REQUIRED ACTION
Up to and including the line that contains "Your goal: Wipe", return every line from the start of the data, unchanged.

RECORDS FOR PROCESSING
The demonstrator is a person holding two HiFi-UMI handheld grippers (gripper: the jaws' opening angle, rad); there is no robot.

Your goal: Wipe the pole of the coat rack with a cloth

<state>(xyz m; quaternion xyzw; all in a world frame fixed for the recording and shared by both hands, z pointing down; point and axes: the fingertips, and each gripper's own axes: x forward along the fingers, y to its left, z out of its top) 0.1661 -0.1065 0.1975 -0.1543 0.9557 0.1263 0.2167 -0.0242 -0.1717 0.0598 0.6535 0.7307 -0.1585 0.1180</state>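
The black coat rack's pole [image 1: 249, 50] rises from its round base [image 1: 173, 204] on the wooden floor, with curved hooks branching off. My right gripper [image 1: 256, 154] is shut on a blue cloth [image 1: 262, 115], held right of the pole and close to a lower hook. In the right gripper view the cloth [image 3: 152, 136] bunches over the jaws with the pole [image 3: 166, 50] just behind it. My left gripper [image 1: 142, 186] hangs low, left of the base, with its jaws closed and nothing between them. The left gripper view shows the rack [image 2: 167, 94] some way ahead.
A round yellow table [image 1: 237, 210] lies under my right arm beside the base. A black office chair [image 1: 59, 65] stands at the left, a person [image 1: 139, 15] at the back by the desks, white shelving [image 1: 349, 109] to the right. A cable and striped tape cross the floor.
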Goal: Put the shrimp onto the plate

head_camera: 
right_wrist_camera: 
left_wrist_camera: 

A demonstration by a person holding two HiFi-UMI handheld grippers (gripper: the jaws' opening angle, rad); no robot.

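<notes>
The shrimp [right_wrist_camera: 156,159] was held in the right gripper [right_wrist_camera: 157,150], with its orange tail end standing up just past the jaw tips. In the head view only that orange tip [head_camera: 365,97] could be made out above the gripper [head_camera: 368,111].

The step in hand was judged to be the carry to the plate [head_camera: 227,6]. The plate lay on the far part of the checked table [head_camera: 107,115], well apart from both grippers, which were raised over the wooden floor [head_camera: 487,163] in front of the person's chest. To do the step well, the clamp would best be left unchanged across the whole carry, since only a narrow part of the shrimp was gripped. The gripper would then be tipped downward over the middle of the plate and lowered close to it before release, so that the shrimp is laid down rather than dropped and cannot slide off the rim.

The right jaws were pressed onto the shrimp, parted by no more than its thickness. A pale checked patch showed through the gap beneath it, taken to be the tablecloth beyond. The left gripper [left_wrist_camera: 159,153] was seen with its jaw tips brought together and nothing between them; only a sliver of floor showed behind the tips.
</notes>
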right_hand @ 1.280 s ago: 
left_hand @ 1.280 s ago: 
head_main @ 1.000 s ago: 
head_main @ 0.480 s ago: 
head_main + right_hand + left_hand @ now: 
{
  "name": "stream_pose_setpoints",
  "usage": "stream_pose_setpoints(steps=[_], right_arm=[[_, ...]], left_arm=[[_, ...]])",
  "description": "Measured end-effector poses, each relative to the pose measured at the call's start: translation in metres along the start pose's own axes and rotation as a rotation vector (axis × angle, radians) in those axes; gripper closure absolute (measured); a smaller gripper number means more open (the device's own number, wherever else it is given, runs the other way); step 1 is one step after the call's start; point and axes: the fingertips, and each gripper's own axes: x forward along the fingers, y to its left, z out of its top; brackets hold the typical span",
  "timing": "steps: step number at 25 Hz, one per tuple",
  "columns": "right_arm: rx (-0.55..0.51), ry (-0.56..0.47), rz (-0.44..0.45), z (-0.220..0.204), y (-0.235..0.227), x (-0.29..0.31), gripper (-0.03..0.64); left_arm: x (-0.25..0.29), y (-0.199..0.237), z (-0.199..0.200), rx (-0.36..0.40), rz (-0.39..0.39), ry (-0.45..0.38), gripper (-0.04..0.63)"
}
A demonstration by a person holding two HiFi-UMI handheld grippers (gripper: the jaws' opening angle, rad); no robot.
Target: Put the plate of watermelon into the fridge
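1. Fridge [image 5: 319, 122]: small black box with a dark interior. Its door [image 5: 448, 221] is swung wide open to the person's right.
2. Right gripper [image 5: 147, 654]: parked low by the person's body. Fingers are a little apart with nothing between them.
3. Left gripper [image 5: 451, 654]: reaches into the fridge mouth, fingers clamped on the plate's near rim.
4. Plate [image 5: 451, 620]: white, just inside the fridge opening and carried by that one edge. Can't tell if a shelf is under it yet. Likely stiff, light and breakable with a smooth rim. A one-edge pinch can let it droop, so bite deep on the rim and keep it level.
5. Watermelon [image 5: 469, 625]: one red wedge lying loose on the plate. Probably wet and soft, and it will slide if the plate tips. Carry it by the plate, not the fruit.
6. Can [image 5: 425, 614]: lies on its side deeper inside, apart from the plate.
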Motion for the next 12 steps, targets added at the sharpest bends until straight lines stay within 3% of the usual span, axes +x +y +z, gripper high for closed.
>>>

ANSWER FOR THE TASK
The demonstrator is a person holding two HiFi-UMI handheld grippers (gripper: the jaws' opening angle, rad); there is no robot.

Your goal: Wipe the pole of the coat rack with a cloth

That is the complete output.